AI accelerator cards?
I pray for an SD/MicroSD combo port! I use both frequently, and J expect many others do too. Plus, it would fill up a lot of the void space on the face of the expansion card.
I second this. Now that we have Coral ICs so small I’m thinking that it’s possible now.
I’m not sure if you’re joking or not… because you can get those in M.2-2230 form factor, which seems awfully close to being plausible… link.
I don’t think I’d bet on being able to directly use that as an expansion card, but a single TPU on a custom PCB is probably at least technically possible. (Whether or not it’s economically viable is another matter…)
@matthew3 I was half joking first but, after some digging, yeah, it’s feasible (thanks @Shawn_Lewis for the link btw). That could be an awesome option for those who have the needs, a little expansion card of such.
Something like one of these would be great! One made in-house maybe with USB 3+ data speeds and the power transfer of the current cable would be perfect.
Please oh please a full sized SD Card reader. If it could read/write at high speeds that would be a huge bonus, many card readers are dreadfully slow.
Editing photos in Darktable at 3:2 is a dream on this machine!
I think I’m going to take back my wish for rs232. I DO use rs232 a lot, but, that always needs a cable anyway, so it’s not like having the serial port right on the machine really saves anything, especially if it’s an rj45.
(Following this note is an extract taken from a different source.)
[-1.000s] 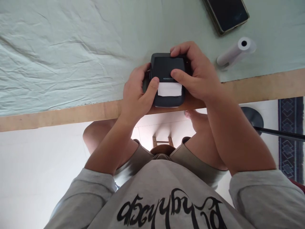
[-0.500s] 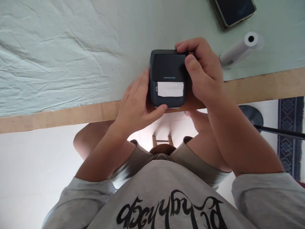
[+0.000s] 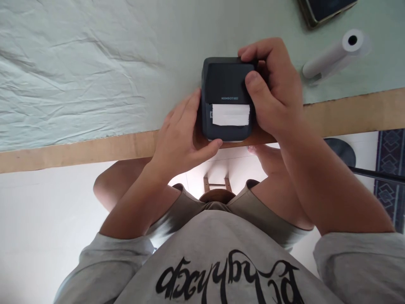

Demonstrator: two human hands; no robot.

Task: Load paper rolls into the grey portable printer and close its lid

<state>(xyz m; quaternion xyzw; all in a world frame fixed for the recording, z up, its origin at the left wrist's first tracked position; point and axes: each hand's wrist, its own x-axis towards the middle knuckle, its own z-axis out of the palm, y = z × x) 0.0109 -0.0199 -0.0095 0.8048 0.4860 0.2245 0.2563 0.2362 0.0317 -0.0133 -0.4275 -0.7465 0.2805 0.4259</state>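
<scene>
A dark label printer (image 3: 229, 82) marked NIIMBOT lies near the front edge of the table. A white strip of paper (image 3: 230, 115) sticks out of the slot on its face. My left hand (image 3: 182, 135) holds the printer's left side, its fingers along that side and its thumb at the near edge. Around the upper right corner curls my right hand (image 3: 275, 86), thumb on the right edge and index finger on the far edge; its other fingertips are partly hidden.
Right of my right hand, a white paper roll (image 3: 329, 59) with a dark core lies on the pale green cloth (image 3: 95, 63). A phone (image 3: 325, 10) is partly in view at the top. The wooden table edge (image 3: 79, 152) runs above my legs. A wooden stool (image 3: 217, 195) is beneath me.
The view has shifted slightly, so the phone and paper roll appear farther up and right. The right index finger and thumb have moved a little on the printer's corner; both hands stay on it.
</scene>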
Even if I was primarily connecting to network console ports that also used rj45, I would still need to carry a special cable around, and so, what’s the difference between that and having to carry an ordinary usb-serial dongle? A slight difference but hardly enough to matter honestly. All in all, I think even though I use it all the time, which would seem to be what should qualify for wanting it built-in, in this case, it doesn’t seem to save much in real world terms.
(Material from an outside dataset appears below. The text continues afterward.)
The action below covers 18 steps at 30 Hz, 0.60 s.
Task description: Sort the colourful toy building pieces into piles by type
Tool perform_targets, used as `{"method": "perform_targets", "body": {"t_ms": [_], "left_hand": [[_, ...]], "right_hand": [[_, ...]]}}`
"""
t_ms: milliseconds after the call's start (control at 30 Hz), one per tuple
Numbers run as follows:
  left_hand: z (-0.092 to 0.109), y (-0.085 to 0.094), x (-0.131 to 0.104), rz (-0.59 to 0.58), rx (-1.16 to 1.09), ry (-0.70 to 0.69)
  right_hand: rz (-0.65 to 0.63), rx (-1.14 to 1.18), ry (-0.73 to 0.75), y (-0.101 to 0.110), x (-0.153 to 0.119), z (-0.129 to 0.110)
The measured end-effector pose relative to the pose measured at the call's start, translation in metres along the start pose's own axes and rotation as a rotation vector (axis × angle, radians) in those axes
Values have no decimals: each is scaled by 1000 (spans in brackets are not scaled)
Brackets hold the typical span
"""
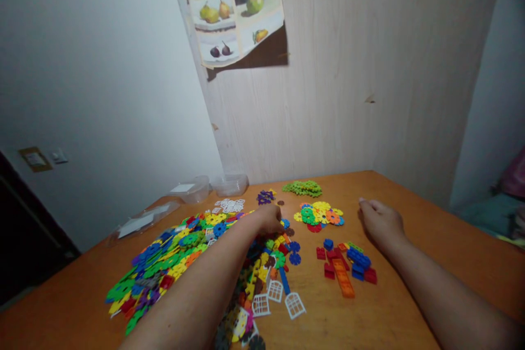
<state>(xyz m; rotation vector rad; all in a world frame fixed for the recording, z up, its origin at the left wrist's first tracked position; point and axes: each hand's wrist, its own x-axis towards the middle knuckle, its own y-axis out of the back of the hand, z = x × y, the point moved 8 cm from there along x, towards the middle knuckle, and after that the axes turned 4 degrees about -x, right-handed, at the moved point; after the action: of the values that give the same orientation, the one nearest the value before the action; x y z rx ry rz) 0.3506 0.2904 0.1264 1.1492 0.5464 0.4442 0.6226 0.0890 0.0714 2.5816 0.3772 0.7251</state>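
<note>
My left hand (268,220) is at the right edge of a large mixed pile of plastic pieces (192,240), fingers bent down beside a small blue disc; what they hold, if anything, is hidden. My right hand (381,221) rests on the wooden table with its fingers curled together, right of a group of flower-shaped discs (322,214). Below that group lie red, blue and orange building blocks (342,268). White window pieces (274,291) lie at the near right of the big pile.
Green pieces (303,188), purple pieces (265,197) and white pieces (231,205) form small heaps toward the back of the table (435,246). Clear plastic containers (229,184) stand at the back left. A clear bag (143,221) lies at the left edge.
</note>
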Motion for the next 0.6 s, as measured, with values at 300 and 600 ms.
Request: {"method": "perform_targets", "body": {"t_ms": [300, 600], "left_hand": [[14, 10, 18, 134, -57, -22], [58, 10, 49, 187, -91, -93]], "right_hand": [[3, -4, 8, -3, 0, 2], [0, -12, 6, -4, 1, 3]]}}
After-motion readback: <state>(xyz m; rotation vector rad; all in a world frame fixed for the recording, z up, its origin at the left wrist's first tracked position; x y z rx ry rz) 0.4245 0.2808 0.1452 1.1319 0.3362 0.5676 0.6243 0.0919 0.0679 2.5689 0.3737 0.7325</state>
I want to try to avoid just adding to a pointless list of wishing for every possible thing in the world for no reason, and only ask for things that would actually be worthwhile.
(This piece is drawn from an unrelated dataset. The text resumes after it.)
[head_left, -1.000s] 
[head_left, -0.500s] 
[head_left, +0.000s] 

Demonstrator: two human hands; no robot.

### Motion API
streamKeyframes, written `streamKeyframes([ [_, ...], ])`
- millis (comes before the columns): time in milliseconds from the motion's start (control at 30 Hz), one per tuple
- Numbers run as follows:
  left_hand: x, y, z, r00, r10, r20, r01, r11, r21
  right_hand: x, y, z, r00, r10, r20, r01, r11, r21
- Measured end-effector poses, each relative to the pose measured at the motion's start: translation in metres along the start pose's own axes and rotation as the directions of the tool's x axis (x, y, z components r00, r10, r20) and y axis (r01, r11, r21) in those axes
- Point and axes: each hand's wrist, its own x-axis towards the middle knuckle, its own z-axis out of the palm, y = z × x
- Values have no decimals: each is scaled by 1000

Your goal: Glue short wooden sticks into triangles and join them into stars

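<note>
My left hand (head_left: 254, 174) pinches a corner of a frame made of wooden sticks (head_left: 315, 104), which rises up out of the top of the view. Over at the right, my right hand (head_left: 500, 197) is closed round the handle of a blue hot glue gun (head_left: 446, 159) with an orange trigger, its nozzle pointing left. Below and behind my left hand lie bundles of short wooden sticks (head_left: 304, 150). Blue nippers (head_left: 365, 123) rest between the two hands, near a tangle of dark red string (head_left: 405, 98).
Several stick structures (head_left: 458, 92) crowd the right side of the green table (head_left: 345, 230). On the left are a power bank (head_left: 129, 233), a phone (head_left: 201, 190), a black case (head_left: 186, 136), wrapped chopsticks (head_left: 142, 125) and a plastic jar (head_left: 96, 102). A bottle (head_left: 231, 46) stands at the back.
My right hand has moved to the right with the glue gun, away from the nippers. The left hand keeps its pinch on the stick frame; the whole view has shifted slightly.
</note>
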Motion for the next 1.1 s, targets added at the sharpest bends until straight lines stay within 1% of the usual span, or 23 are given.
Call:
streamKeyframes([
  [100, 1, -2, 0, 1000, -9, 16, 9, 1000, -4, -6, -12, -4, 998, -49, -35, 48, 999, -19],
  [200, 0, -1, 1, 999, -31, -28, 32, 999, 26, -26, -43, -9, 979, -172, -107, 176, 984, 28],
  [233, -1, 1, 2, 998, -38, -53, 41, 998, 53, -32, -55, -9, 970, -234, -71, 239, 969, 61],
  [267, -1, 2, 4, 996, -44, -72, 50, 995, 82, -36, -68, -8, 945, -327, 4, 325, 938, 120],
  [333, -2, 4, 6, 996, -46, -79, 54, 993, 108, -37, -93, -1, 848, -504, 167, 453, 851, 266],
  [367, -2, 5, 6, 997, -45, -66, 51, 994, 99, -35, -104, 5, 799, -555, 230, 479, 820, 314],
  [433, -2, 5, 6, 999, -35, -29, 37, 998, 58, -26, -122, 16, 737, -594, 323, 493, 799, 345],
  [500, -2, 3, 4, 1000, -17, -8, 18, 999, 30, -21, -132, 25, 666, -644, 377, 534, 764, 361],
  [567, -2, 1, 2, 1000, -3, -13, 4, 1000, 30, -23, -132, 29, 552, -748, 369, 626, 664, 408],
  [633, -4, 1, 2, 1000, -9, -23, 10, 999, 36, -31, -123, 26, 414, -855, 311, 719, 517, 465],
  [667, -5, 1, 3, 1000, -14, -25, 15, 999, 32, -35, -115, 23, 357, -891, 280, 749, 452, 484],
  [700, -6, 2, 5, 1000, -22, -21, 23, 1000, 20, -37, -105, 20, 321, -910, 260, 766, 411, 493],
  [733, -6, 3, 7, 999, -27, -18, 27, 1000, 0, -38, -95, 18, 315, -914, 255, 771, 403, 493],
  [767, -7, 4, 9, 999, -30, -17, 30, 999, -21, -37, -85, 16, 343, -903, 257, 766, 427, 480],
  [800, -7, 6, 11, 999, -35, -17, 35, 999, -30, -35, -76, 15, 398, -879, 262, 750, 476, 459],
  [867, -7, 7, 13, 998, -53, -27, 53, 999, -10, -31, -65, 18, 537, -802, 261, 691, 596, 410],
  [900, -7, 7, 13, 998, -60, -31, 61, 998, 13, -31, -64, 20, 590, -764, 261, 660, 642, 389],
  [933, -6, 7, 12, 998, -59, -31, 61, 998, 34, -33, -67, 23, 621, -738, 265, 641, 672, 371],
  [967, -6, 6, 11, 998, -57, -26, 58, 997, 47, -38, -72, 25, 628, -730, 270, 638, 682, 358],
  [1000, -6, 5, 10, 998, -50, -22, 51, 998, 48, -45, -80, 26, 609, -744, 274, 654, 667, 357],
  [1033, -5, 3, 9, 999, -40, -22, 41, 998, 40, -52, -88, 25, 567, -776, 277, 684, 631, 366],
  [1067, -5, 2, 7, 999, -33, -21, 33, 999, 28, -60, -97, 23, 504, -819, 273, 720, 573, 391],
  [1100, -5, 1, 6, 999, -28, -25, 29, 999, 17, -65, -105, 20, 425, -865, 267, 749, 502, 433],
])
I guess an rj45 serial port would actually be worth building-in if the pinout was software configurable. Then you wouldn’t need to carry a special cable, you could always use any ordinary ethernet patch cord that is already lying around wherever you go, and you can use it whether the equipment is a cicso console port or a Digi port server, random db-to-rj adapter plug, cyclades port server or console server, Equinox console server, Avocent power strip, Synaccess power strip or console server, … etc these things all use rj45 ports for rs232 but all have different pinouts. If it was just a fixed cisco pinout, I think just usb-a or usb-c and the usual dongles would actually be more convenient and flexible all in all, because I would need adapters between that and everything else, which obviates the whole advantage of building it in to avoid needing an external adapter.
Already being worked on for router management.
These already exist, though I must’ve bought a case of gold bars given the prices I’m seeing on them now.
I have seen these, the issue is they still use the USB interface to connect to the system. Certain functions of legacy ports (such as hardware interrupts, which are important for some parallel port devices) just can’t be done over USB. I was thinking something that used either LPC or a PCI->ISA bridge to have true legacy functionaility, full BIOS and boot support. (USB converters do not have BIOS support, may not work in older operating systems and flat out dont support some things, like 5.25" floppy drives [or a lot of low-level floppy features in general]). having something that could truly be legacy ports would be helpful for things like microcontroller programming, data recovery, ham-radio devices and I’m sure other things that I just can’t think of rn.
I’m not positive, but as soon as you switch from BIOS (basic input output system) to UEFI (unified extensible firmware interface) I think a lot of the old ISA/PCI low level interrupt stuff changes drastically, newer systems are designed to avoid some of the huge issues that came from the hardcoded IRQs and memory reservations required by that legacy hardware.
If you want to interact with that, I think your best bet is to find a surviving machine that has the correct hardware and learn how to repair it (if they have survived they might be durable enough to keep on ticking).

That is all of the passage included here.